Wife of a Spy examines how war changes people; for some, it is a call to action, while others look away, and others use it as a chance to act brutally without consequence. Yu Aoi stars as Satoko and Issey Takahashi as Yusaku in director Kiyoshi Kurosawa’s film, Wife of a Spy. Photo credit: Films We Like.
Director Kiyoshi Kurosawa is best known in North American for his contributions to the Japanese horror genre. Stepping into the historical thriller genre, Kurosawa’s new film, Wife of a Spy, explores a different type of horror, the atrocities committed in war.
Kurosawa picked up a Silver Lion for Best Director at the 2020 Venice Film Festival for the film. Wife of a Spy is currently running at select theatres across Canada, including the Scotiabank Theatre in Toronto beginning on Oct. 22.
Set in Kobe, Japan, in the 1940s, on the eve of the outbreak of the Second World War, a young wife begins to suspect her husband’s Western business connections are hiding something nefarious.
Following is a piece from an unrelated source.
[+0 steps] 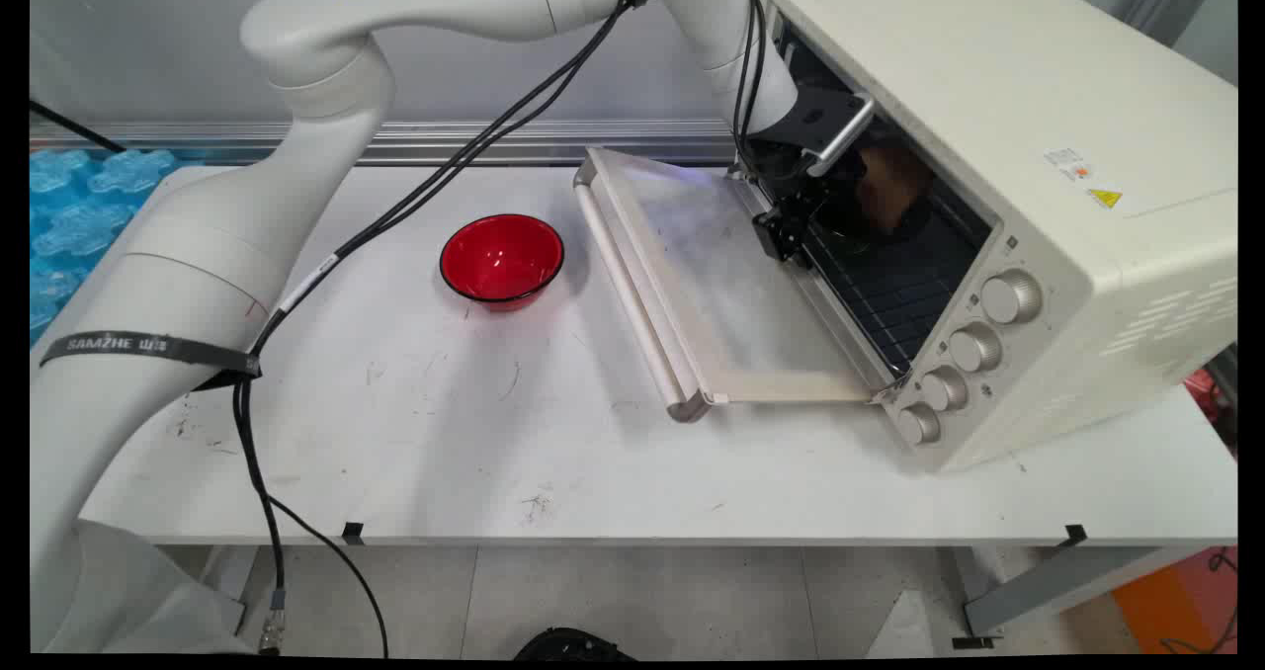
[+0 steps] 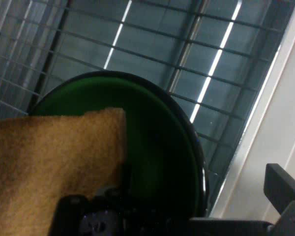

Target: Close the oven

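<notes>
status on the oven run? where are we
Done: oven door is down. In hand: the gripper is inside, at a green plate with toast on the rack; grip unclear. Left: nothing has reached the red bowl on the table.

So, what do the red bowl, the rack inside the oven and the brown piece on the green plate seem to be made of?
Red bowl: probably glossy plastic or glazed ceramic; it shows soft highlights. Rack: thin metal wire, with bright glints along the bars. Brown piece: grainy and matt, like toast or sponge; I cannot tell which. Green plate: smooth, slightly shiny, likely plastic.
</notes>
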Available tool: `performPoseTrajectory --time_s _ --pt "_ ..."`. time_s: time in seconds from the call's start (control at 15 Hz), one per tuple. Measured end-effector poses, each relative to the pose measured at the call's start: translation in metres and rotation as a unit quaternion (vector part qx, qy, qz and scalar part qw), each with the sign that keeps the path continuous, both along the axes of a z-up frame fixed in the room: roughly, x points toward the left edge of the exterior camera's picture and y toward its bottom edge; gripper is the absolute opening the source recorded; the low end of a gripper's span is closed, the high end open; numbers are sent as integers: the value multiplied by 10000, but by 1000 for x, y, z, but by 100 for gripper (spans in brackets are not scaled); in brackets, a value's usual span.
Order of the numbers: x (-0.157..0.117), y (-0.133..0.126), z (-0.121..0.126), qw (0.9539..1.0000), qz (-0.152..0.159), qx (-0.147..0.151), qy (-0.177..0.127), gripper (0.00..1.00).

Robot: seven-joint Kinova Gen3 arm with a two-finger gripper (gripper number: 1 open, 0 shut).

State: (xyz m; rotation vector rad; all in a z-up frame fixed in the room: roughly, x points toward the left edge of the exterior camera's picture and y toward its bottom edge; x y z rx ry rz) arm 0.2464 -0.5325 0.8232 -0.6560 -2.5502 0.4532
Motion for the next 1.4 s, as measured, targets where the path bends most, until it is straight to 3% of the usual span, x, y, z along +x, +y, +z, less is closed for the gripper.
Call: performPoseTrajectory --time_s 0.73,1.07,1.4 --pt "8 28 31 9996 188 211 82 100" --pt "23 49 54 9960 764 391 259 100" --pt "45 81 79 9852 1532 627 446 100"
When the truth is revealed, her life is forever changed.
“Set in Japan’s war-torn rural countryside, this film depicts a couple’s struggle to overcome distrust and stay faithful to their love. This is my first period film. With a timeline of fixed historical events, I pondered how conflicted people must have felt when they thought of the future,” says Kurosawa.
Actress Yu Aoi steals every scene she is in, portraying Satoko as a young and naive housewife who has lived a charmed life with her husband, Yusaku (Issey Takahashi), a wealthy merchant who runs an import/export business. Satoko lives in a beautiful Western-style home with loyal house staff, wears trendy European clothes, and stars in amateur auteur films produced by her husband.
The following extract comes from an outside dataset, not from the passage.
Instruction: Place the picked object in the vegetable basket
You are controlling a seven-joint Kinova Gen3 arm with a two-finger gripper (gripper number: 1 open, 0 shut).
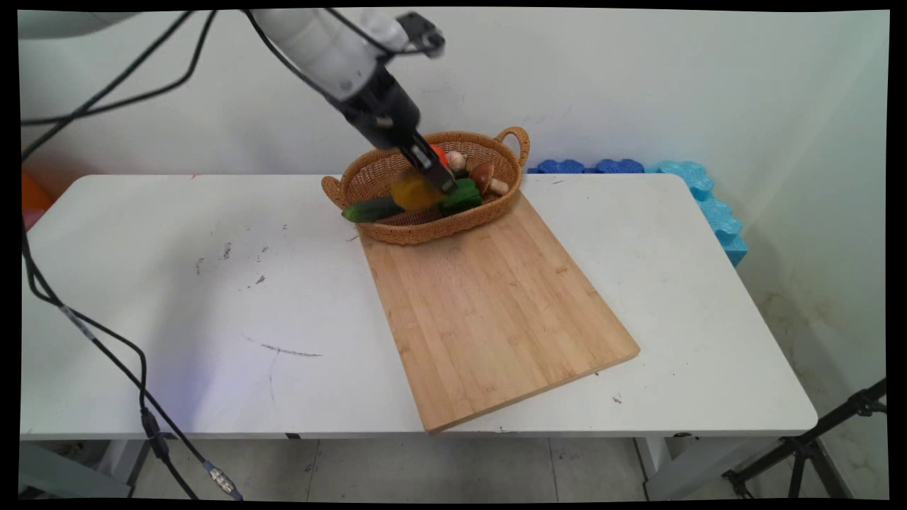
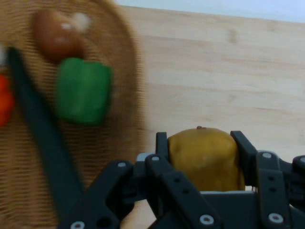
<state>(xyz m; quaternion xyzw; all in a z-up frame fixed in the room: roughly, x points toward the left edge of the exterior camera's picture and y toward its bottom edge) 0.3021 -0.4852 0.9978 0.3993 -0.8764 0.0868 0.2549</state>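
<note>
Yellow and smooth, the rounded fruit point(image 2: 204, 157) sits clamped between the two black fingers point(image 2: 163, 145) of the gripper point(image 1: 434, 173), and we see it held just over the near part of the woven wicker basket point(image 1: 506, 202). The white arm comes down slanting from the upper left, with the gripper pointing down and to the right into the basket. In the basket we see a blocky green pepper point(image 2: 83, 90), a long dark green cucumber point(image 1: 370, 210), a brown mushroom point(image 2: 56, 37) and something orange-red point(image 2: 4, 99), and the basket's near side lies on the far end of a pale bamboo cutting board point(image 1: 489, 312) on the white table point(image 1: 177, 297).
</note>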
Despite the growing restrictions on Japanese citizens as the country enters the war, Yusaku insists on taking a business trip to Manchuria. Yusaku’s trip unexpectedly gets extended, and he returns with a mysterious woman who he helps get a job at a nearby guesthouse.
When the woman turns up dead, Satoko’s childhood friend, Taiji, plants seeds of doubt in her mind about Yusaku’s intentions. Taiji (Masahiro Higashide), handsome and harbouring a life-long crush on Satoko, is now a military policeman with a strong sense of nationalism as Japan is on the cusp of entering the war.
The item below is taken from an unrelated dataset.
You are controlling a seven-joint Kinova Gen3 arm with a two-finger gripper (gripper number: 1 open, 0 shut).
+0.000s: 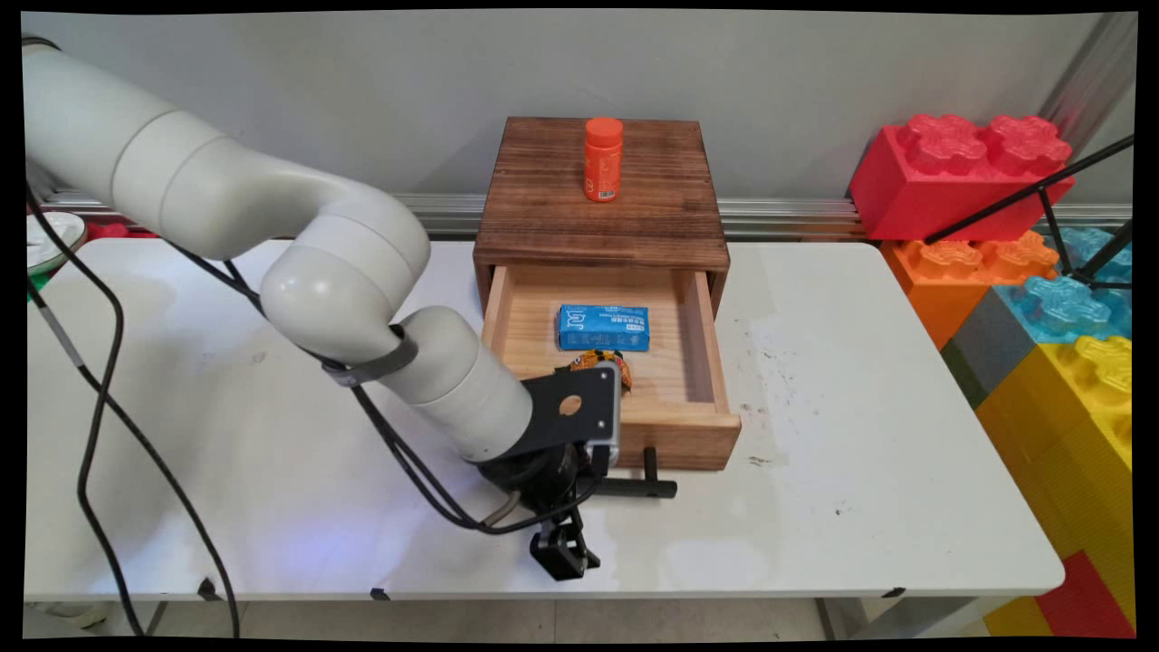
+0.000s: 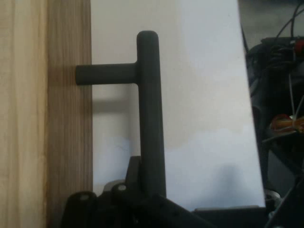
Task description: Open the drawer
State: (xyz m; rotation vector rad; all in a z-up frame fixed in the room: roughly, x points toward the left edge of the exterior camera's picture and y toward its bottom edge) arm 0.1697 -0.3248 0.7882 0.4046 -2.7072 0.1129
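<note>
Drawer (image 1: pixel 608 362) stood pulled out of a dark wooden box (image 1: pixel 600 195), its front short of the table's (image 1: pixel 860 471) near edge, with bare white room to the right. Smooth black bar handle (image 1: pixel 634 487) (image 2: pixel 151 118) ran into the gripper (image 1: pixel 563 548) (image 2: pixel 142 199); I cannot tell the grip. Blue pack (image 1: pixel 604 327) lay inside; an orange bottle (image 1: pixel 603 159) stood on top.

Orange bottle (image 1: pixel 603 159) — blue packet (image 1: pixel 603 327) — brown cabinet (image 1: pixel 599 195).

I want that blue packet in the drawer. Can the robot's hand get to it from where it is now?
Probably yes. The drawer is pulled open, and the blue packet lies uncovered. The gripper is low by the handle, so it must lift first.
</note>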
The cracks of distrust begin to grow between husband and wife, as Satoko questions the life she has lived, the man she has married, and what she believes.
“My film’s protagonists are often married couples. This film is no different. Marriage is a unique phenomenon through which men and women of different backgrounds and statuses join together as one, pledging to share the same life and fate,” says Kurosawa. “Though husband and wife are equal, each has a side that the other doesn’t know about, which often stays hidden behind a facade of mutual trust. However, a slight turn of events may cause that unknown side to surface. Before you know it, suspicion and doubt start to rear their ugly heads even during quiet family dinners. I can’t find better material for a film than this.”
Yusaku senses Japan is heading in an unsettling direction and reveals to Satoko what he saw in Manchuria. He visited the Kwantung Army’s research lab and saw firsthand that the Japanese army secretly experimented on human captives. Now he is determined to bring to light the atrocities of Japan at war, despite the consequences.
Satoko finds herself torn between her loyalty to her husband and their country and justice or happiness. Wife of a Spy examines how war changes people; for some, it is a call to action, while others look away, and others use it as a chance to act brutally without consequence.
When characters push the bounds of morality, director Kurosawa’s ability for suspense and horror comes out in a whole different light.
“This film is not about the war. It serves as the backdrop for this story and acknowledges the acts of ruthless violence Japan has committed on foreign soil,” says Kurosawa. “The two protagonists battle with their emotions as they cry over this revelation, which leads them to make a life-changing decision.”